Funktion von Seilzügen im Materialhandling
Ein Seilzug ist ein Hebe- oder Zuggerät, bei dem die Kraft über ein Seil auf die Last übertragen wird. Die Bewegung erfolgt kontrolliert über Trommel, Umlenkung oder Zugmechanik, abhängig von Bauart und Einsatzzweck. Im Unterschied zu passiven Lastaufnahmemitteln übernimmt der Seilzug selbst die Bewegung der Last und nicht nur deren Anschlagung.
Typische Einsatzsituationen in der Holzbranche
Seilzüge werden in holzverarbeitenden Betrieben für Montage-, Wartungs- und Umsetzarbeiten verwendet. Typische Anwendungen sind das Anheben von Maschinenkomponenten, das Einziehen von Bauteilen, das Ausrichten von Konstruktionsteilen oder das kontrollierte Bewegen von Lasten in Werkstatt- und Produktionsbereichen. Auch bei beengten Platzverhältnissen oder bei temporären Hebepunkten sind Seilzüge eine mögliche Lösung.
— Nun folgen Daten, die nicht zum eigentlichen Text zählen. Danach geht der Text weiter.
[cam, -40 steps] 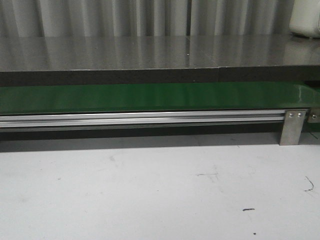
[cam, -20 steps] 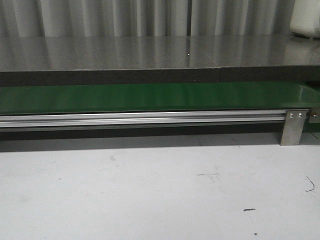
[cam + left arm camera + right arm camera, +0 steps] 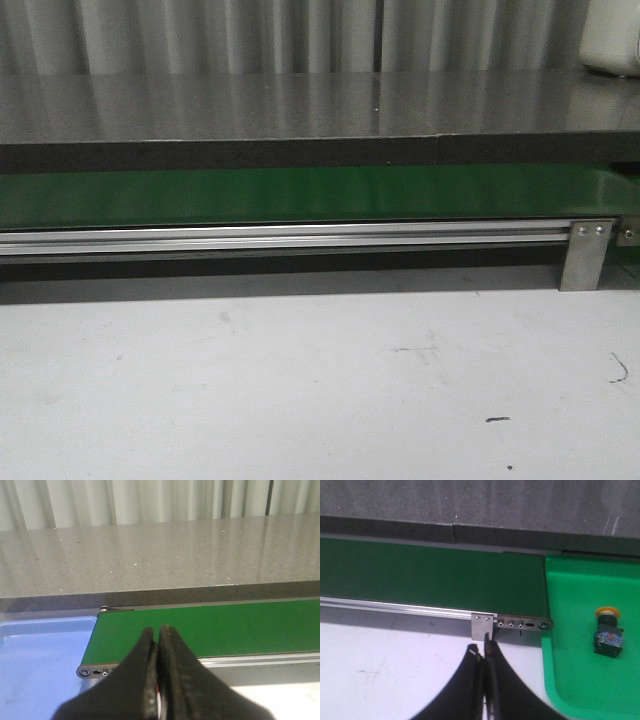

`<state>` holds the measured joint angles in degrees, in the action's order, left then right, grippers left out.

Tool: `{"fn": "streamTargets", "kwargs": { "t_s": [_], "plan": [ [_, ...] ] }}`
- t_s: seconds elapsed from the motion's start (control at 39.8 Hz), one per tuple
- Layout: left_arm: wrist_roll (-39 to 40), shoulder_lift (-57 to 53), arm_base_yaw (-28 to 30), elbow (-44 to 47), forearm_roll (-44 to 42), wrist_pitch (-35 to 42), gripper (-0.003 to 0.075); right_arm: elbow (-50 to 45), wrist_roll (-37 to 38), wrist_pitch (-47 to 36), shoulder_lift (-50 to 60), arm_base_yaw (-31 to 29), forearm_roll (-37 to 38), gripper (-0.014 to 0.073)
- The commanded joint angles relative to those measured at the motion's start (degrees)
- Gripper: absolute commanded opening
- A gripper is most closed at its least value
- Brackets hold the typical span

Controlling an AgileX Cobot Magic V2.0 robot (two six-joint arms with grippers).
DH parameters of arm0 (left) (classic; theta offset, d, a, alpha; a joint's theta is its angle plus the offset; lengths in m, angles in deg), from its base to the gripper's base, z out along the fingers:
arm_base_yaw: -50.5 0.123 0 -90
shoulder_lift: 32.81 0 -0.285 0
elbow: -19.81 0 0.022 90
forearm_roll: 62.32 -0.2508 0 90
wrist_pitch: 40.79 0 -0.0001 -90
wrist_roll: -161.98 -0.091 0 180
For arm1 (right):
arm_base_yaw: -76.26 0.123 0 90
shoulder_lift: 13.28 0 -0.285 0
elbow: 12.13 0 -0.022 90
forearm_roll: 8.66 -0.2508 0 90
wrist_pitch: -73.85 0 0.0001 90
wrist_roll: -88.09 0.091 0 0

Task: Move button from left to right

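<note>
The button (image 3: 608, 631), with an orange-yellow cap and black body, lies in a green tray (image 3: 580, 680) beyond the right end of the green belt (image 3: 430, 575) in the right wrist view. My right gripper (image 3: 484, 649) is shut and empty over the white table, short of the belt's bracket. My left gripper (image 3: 156, 631) is shut and empty near the left end of the belt (image 3: 210, 627). The front view shows the belt (image 3: 300, 195) with nothing on it; neither gripper nor the button shows there.
A blue tray (image 3: 40, 655) sits past the belt's left end. A dark speckled counter (image 3: 300, 105) runs behind the belt. An aluminium rail (image 3: 280, 238) and metal bracket (image 3: 585, 255) line the belt's near side. The white table (image 3: 300, 380) lies in front.
</note>
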<state>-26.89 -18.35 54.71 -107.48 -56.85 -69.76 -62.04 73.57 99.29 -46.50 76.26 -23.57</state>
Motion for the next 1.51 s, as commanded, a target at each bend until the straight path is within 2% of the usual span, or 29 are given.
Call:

Ausführungen nach Antrieb, Montage und Einsatzart
Seilzüge sind als handbetriebene oder motorisch angetriebene Systeme erhältlich. Je nach Anwendung werden sie fest montiert, an Laufkatzen geführt oder mobil eingesetzt. Unterschiede bestehen zudem bei Hubweg, Zugrichtung, Seilführung und Bedienkonzept. Welche Ausführung geeignet ist, hängt von Last, Bewegungsablauf, Einbausituation und der gewünschten Positioniergenauigkeit ab.
Abgrenzung zu Kettenzügen, Drahtseilen und anderen Lastaufnahmemitteln
Seilzüge unterscheiden sich von Kettenzügen durch das tragende Medium: Statt einer Kette wird ein Seil verwendet. Gegenüber Drahtseilen sind Seilzüge keine einzelnen Komponenten, sondern komplette Zug- oder Hebegeräte. Im Vergleich zu Traversen, Greifern oder Vakuumhebegeräten steht bei Seilzügen nicht die lastspezifische Aufnahmeform im Vordergrund, sondern die kontrollierte Bewegung der Last innerhalb eines Hebe- oder Zugvorgangs.